A-Level results: Islington’s Central Foundation Boys School sees surge in students winning Russell Group university places

PUBLISHED: 18:21 15 August 2013 | UPDATED: 18:21 15 August 2013

Tahmid Chowdhury, Shahan Lake and Adrian Hracki (L to R)

Tahmid Chowdhury, Shahan Lake and Adrian Hracki (L to R)


Despite beefed-up grade boundaries, Central Foundation Boys School has seen a dramatic rise in pupils winning Russell Group university places following a haul of knock-out A-Level results.

One in four students are now winning a place at the UK’s most prestigious universities, compared with just 10 per cent last year.

This year’s results also saw a 100 per cent pass rate from around 70 pupils, with 50 per cent getting As and Bs. Nearly one in four – 23 per cent – also scored A*s and As.

And the school, in Cowper Street, has no shortage of ambitious students.

Tahmid Chowdhury scored an impressive three As and will now study at the exclusive New College of the Humanities, established by veteran philosopher A C Grayling.

The 18-year-old, who has written two plays which were performed in the West End, is also now determined to run for election in Islington in next year’s local elections - which would make him the youngest councillor in Islington.

Mr Chowdhury said: “I’m just absolutely over the moon. I was really, really nervous this morning, but now I’ve opened the envelope I’m just really excited.

“I just want to say a huge thank you to my teachers who, without, I wouldn’t have been able to do it. It’s been a really fun place to study as well.”

Meanwhile Adrian Hracki scored an A*, A and B in Chemistry, Physics and Biology and is to study Pharmacology at University College London.

He said: “I was stressed this morning, a bit of a sleepless night. But now it’s a huge relief. I was a bit disappointed about the B but it’s counteracted by an A* and I’m really pleased to get my university place.”
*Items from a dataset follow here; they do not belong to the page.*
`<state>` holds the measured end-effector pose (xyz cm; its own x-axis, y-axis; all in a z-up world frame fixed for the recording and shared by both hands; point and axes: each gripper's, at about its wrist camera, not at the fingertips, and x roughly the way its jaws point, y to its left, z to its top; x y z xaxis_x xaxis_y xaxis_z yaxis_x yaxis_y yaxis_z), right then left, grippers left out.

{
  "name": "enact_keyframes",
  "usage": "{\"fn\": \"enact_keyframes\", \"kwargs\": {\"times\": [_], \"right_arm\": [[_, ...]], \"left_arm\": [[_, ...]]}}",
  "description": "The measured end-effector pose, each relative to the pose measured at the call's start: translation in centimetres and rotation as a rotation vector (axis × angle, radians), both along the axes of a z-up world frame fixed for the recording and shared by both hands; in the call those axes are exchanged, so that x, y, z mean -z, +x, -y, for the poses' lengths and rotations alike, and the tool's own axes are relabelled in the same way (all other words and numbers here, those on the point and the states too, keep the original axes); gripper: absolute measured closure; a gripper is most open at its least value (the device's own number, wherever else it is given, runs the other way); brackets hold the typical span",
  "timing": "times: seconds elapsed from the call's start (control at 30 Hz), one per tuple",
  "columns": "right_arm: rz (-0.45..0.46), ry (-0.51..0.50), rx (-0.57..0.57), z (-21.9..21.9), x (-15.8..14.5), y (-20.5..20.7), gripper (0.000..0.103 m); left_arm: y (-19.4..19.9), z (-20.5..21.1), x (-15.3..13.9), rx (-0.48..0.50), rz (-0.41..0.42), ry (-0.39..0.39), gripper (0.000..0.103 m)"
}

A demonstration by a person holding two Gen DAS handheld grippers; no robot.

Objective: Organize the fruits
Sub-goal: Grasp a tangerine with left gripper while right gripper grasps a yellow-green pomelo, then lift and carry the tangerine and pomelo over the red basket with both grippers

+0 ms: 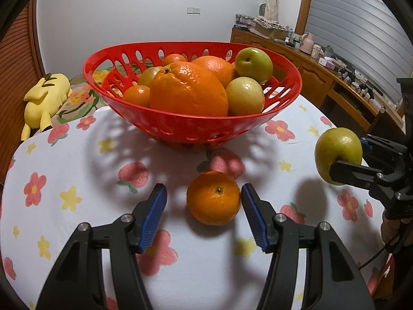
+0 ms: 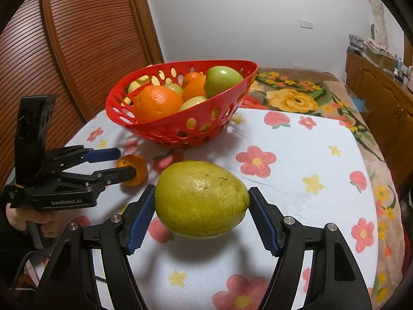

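Observation:
A small mandarin (image 1: 213, 197) lies on the flowered cloth between the fingers of my left gripper (image 1: 204, 200). The right pad sits at its skin and the left pad stands clear of it, so this gripper is open. My right gripper (image 2: 201, 204) is shut on a yellow-green pear-like fruit (image 2: 201, 196), held above the cloth with its shadow below. The left wrist view shows that fruit (image 1: 335, 149) at the far right. The red perforated basket (image 1: 191, 126) stands behind, filled with oranges and green apples. From the right wrist view, the left gripper (image 2: 121, 164) straddles the mandarin (image 2: 138, 166).
A white cloth with flowers (image 2: 296, 170) covers the round table. A yellow plush toy (image 1: 46, 98) lies beyond its left edge. A floral blanket (image 2: 296, 98) spreads behind the basket (image 2: 180, 126). A wooden sideboard (image 1: 322, 77) runs along the right, and a louvred door (image 2: 77, 51) on the left.

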<state>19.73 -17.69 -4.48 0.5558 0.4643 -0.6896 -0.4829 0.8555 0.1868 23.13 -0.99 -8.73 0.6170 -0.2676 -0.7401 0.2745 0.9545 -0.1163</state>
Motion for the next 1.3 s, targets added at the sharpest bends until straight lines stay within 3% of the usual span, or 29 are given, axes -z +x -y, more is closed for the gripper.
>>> {"fn": "enact_keyframes", "kwargs": {"times": [0.53,0.63,0.77,1.3], "right_arm": [[0.007,0.009,-0.005,0.1,-0.2,-1.0,0.03],[0.018,0.01,-0.005,0.2,-0.7,-1.6,0.03],[0.04,0.008,0.001,0.7,-1.8,-2.7,0.03],[0.148,0.04,0.024,2.4,-6.5,-6.7,0.03]], "left_arm": [[0.9,1.3,0.9,0.012,-0.045,0.017,0.045],[1.1,1.1,1.5,-0.004,-0.061,0.016,0.058],[0.4,0.8,1.4,-0.012,-0.065,-0.009,0.059],[-5.7,0.0,-5.8,-0.019,0.11,-0.02,0.059]]}}
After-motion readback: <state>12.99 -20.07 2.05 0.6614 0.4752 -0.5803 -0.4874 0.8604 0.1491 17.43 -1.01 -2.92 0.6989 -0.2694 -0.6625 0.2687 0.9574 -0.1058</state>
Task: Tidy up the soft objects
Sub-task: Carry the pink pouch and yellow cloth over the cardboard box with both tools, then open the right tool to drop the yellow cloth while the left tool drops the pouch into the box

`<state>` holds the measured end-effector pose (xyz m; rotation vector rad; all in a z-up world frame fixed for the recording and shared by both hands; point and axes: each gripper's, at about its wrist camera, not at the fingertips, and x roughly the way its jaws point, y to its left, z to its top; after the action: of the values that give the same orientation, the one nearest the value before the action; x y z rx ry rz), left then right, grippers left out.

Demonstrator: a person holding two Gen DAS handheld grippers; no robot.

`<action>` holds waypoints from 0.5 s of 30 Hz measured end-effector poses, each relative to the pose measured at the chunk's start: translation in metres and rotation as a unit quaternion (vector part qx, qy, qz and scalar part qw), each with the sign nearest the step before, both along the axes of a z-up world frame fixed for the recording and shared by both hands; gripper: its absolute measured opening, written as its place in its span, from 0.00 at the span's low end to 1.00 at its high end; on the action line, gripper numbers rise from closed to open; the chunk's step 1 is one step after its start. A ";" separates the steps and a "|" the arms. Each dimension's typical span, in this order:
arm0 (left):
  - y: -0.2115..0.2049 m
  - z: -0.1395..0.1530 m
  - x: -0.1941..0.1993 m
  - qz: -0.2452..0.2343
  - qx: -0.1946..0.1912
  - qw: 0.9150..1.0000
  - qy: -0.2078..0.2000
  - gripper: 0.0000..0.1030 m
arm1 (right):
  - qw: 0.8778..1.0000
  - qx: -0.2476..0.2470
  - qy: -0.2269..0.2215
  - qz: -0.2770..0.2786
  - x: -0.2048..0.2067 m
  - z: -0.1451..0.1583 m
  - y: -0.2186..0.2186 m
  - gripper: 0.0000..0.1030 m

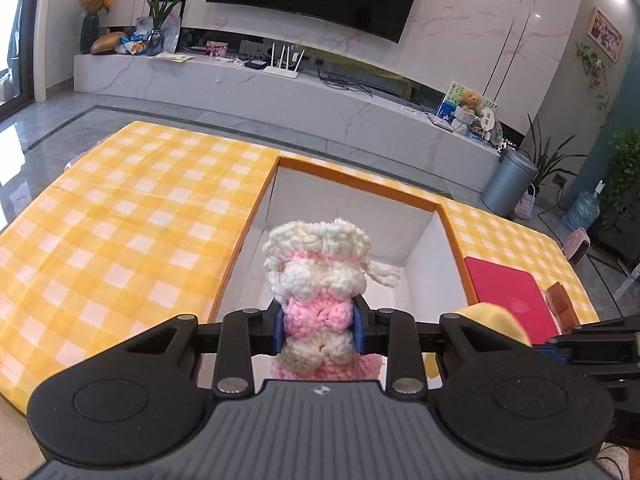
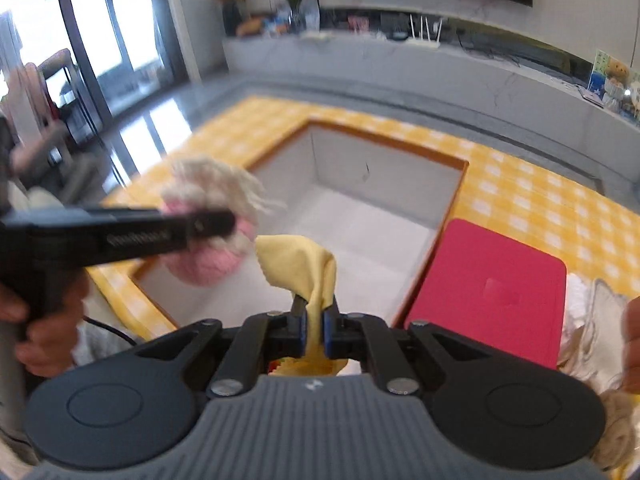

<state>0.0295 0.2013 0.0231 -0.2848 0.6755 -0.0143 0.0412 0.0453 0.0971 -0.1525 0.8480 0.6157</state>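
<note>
Left tool (image 1: 319, 326) clamping crochet piece (image 1: 316, 268) (over box (image 1: 248, 232)), right tool (image 2: 315, 326) clamping yellow cloth (image 2: 304, 264)

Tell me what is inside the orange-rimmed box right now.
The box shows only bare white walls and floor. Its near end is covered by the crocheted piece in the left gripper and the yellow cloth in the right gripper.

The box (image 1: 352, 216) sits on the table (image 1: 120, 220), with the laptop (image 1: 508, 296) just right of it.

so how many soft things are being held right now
2: a pink and cream knitted piece in the left gripper, a yellow cloth in the right gripper, both over the open box.
</note>
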 end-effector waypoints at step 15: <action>0.002 -0.005 0.004 -0.043 -0.023 0.999 -0.002 0.34 | 0.979 -0.182 0.045 0.082 0.031 -0.045 0.050 0.12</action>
<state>0.0337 0.2031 0.0178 -0.2994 0.6837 -0.1135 0.0723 0.0953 0.0518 -0.5345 1.0383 0.6199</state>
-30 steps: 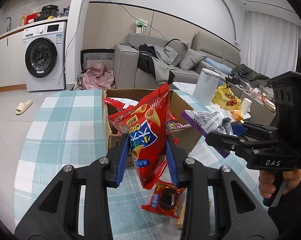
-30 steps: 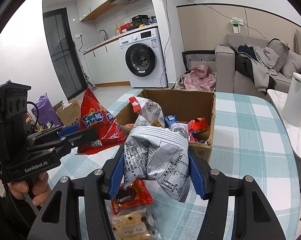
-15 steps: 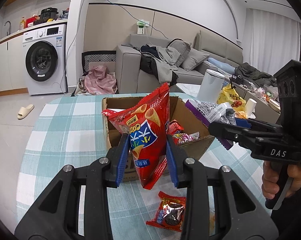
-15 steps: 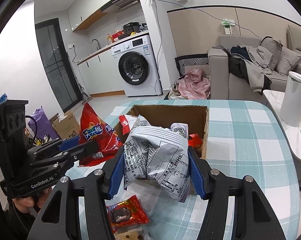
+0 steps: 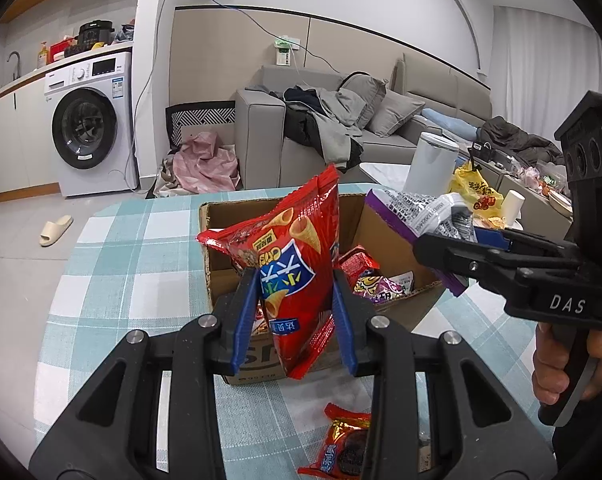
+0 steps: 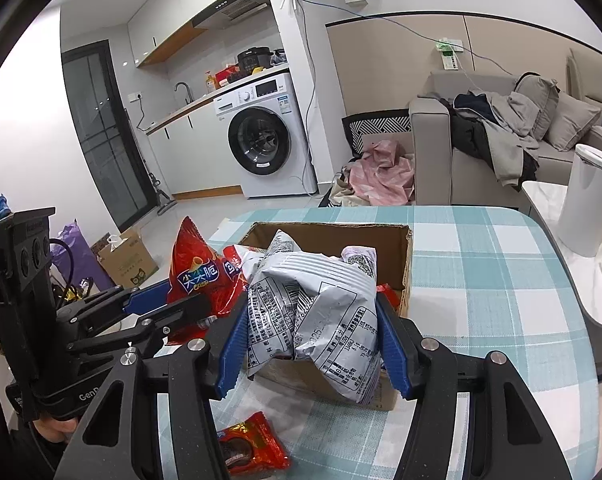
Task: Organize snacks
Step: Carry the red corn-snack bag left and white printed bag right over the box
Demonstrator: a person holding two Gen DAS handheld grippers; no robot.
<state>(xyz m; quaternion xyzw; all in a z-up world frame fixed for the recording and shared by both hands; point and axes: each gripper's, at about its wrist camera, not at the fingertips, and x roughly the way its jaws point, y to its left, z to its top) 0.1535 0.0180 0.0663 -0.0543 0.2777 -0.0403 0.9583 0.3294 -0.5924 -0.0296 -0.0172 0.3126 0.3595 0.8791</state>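
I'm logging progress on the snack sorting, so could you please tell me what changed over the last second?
Both grippers rose and pulled back from the brown cardboard box. The left gripper stays shut on the red chip bag, the right gripper on the silver-grey printed bag.

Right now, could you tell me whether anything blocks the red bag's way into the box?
Nothing visible does. The left gripper holds the red bag above the open box; snacks lie only on its floor.

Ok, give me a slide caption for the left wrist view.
Left gripper holds a red chip bag above the cardboard box; right gripper carries a silver snack bag.
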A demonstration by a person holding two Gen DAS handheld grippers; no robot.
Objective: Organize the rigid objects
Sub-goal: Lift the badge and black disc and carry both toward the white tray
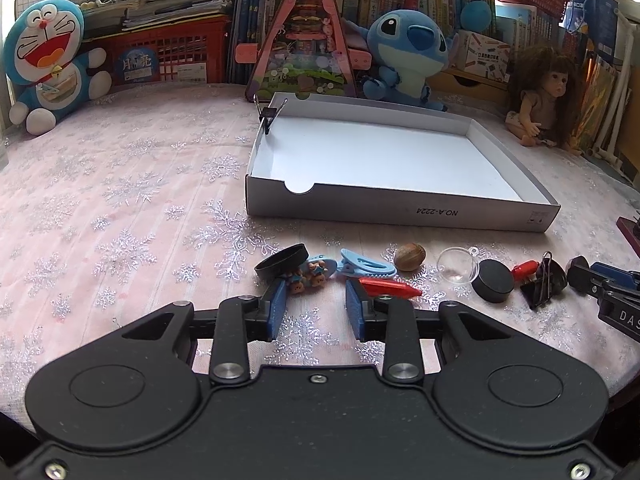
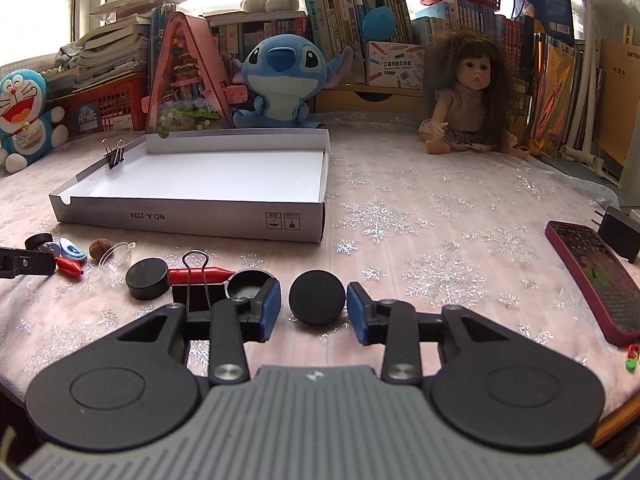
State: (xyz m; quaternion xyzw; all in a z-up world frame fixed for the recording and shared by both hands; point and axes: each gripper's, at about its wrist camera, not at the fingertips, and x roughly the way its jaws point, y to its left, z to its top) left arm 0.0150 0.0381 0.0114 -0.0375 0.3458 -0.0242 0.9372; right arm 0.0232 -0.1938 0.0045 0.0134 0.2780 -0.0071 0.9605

Shahan Lake, 18, will now study Economics and Finance at York University after bagging two As and a B.

He said: “I’ve always been more mathematically orientated and have wanted that kind of job so I’m really pleased because now these grades have allowed me to do that.

“The teachers here have been incredibly supportive which has been important because a lot of us have done more than ten exams which can be quite stressful with a lot of pressure. They even changed the grade boundaries for one of the exams. So there’s always been a lot of pressure, but to get these results is just a huge relief.”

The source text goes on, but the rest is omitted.